→ **HOW TO COMPLETE THIS TASK**:
From the first line of the records through the line containing "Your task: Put", retype every line exactly and nothing else.

•••

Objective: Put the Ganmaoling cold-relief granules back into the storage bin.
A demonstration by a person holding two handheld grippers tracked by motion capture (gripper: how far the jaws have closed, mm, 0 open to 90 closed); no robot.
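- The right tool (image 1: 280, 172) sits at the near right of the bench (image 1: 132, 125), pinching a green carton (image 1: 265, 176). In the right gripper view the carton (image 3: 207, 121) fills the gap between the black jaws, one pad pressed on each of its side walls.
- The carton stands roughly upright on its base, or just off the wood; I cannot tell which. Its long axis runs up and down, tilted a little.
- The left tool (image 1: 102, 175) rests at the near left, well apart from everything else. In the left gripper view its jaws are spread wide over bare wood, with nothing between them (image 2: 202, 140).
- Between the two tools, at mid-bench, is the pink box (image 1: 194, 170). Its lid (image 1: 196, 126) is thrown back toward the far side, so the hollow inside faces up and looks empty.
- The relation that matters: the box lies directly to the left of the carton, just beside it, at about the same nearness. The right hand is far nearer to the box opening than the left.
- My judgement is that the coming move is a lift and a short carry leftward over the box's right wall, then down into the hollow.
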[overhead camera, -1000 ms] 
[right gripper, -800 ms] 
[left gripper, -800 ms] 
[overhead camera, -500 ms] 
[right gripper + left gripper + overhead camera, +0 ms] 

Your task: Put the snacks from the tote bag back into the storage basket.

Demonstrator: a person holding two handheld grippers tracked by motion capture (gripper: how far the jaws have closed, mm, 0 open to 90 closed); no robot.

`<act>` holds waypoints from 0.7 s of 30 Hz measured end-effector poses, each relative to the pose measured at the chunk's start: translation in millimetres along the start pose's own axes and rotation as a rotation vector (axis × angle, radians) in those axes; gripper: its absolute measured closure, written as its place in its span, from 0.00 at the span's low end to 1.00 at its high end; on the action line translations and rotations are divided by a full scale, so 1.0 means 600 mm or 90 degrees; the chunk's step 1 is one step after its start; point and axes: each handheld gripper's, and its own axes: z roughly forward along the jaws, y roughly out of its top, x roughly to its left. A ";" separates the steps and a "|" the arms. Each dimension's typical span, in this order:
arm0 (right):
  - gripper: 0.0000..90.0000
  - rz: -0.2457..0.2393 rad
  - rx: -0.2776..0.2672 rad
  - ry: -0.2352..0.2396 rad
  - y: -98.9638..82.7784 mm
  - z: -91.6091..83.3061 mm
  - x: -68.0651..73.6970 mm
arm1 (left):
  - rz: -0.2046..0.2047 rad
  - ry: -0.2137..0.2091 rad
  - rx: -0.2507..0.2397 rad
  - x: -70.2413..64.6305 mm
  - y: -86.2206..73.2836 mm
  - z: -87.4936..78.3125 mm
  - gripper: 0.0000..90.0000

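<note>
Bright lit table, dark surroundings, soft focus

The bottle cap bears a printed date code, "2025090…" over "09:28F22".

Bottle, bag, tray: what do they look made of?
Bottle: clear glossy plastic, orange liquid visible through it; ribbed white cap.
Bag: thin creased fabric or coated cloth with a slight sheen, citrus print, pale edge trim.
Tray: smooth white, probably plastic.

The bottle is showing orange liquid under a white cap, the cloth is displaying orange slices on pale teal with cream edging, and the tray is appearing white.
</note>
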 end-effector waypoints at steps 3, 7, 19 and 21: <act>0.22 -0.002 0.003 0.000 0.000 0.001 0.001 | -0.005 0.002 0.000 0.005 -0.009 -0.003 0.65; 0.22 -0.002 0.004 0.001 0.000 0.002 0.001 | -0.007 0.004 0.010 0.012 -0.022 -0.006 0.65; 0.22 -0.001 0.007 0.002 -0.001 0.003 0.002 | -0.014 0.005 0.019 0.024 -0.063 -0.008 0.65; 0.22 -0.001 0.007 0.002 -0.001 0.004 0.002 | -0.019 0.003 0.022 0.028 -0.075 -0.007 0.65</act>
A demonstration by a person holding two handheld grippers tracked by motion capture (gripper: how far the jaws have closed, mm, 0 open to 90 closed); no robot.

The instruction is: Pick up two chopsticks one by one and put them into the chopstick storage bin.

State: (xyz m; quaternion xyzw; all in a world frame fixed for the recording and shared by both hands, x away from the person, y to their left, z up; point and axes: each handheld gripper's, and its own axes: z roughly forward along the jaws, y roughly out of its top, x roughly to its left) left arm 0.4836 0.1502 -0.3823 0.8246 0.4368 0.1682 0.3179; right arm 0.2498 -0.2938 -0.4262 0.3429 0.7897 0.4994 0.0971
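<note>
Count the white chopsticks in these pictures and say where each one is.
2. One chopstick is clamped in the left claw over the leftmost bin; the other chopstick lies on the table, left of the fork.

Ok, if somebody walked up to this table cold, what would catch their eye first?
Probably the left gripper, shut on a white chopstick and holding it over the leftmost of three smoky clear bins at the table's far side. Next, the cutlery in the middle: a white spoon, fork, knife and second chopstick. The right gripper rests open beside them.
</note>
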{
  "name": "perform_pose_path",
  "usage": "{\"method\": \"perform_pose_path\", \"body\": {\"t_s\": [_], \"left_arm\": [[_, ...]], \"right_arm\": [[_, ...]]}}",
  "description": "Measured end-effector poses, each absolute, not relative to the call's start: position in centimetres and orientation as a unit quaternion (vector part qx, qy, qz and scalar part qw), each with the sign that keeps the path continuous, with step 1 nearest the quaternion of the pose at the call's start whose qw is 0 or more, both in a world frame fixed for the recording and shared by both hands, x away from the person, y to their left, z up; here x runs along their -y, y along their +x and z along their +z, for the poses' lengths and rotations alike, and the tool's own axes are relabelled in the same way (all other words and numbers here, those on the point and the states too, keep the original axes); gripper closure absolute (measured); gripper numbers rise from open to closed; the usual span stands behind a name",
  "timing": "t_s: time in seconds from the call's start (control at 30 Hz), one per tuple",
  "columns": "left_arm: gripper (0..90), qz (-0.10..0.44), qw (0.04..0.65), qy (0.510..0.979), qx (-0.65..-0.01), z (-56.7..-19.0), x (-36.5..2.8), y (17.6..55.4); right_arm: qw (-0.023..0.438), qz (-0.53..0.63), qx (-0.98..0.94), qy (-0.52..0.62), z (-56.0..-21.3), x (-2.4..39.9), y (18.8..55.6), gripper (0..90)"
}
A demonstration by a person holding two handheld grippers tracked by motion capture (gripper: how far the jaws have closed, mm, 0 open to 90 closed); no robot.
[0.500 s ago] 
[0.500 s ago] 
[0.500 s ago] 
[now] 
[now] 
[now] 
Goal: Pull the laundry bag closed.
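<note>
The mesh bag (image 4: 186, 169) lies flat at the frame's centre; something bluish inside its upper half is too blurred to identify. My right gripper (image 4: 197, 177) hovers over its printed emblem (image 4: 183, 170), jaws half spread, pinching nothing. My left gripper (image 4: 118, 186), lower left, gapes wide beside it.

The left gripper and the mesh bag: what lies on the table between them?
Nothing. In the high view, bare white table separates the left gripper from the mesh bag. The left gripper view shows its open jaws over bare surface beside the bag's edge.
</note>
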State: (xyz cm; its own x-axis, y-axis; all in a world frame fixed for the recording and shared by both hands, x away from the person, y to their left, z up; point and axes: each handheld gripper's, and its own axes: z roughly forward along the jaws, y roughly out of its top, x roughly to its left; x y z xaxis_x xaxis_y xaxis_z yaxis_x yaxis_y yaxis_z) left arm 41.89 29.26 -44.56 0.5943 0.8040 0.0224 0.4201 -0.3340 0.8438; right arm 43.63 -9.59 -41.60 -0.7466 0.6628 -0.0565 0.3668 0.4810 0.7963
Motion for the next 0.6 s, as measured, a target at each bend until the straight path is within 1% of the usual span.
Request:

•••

→ **TASK RESPONSE**:
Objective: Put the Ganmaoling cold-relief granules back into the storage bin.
A demonstration by a person holding two handheld grippers tracked by motion capture (gripper: how far the jaws have closed, mm, 0 open to 90 closed); no robot.
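- The right tool (image 1: 280, 172) sits at the near right of the bench (image 1: 132, 125), pinching a green carton (image 1: 265, 176). In the right gripper view the carton (image 3: 207, 121) fills the gap between the black jaws, one pad pressed on each of its side walls.
- The carton stands roughly upright on its base, or just off the wood; I cannot tell which. Its long axis runs up and down, tilted a little.
- The left tool (image 1: 102, 175) rests at the near left, well apart from everything else. In the left gripper view its jaws are spread wide over bare wood, with nothing between them (image 2: 202, 140).
- Between the two tools, at mid-bench, is the pink box (image 1: 194, 170). Its lid (image 1: 196, 126) is thrown back toward the far side, so the hollow inside faces up and looks empty.
- The relation that matters: the box lies directly to the left of the carton, just beside it, at about the same nearness. The right hand is far nearer to the box opening than the left.
- My judgement is that the coming move is a lift and a short carry leftward over the box's right wall, then down into the hollow.
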[overhead camera, -1000 ms] 
[right gripper, -800 ms] 
[left gripper, -800 ms] 
[overhead camera, -500 ms] 
[right gripper + left gripper + overhead camera, +0 ms] 

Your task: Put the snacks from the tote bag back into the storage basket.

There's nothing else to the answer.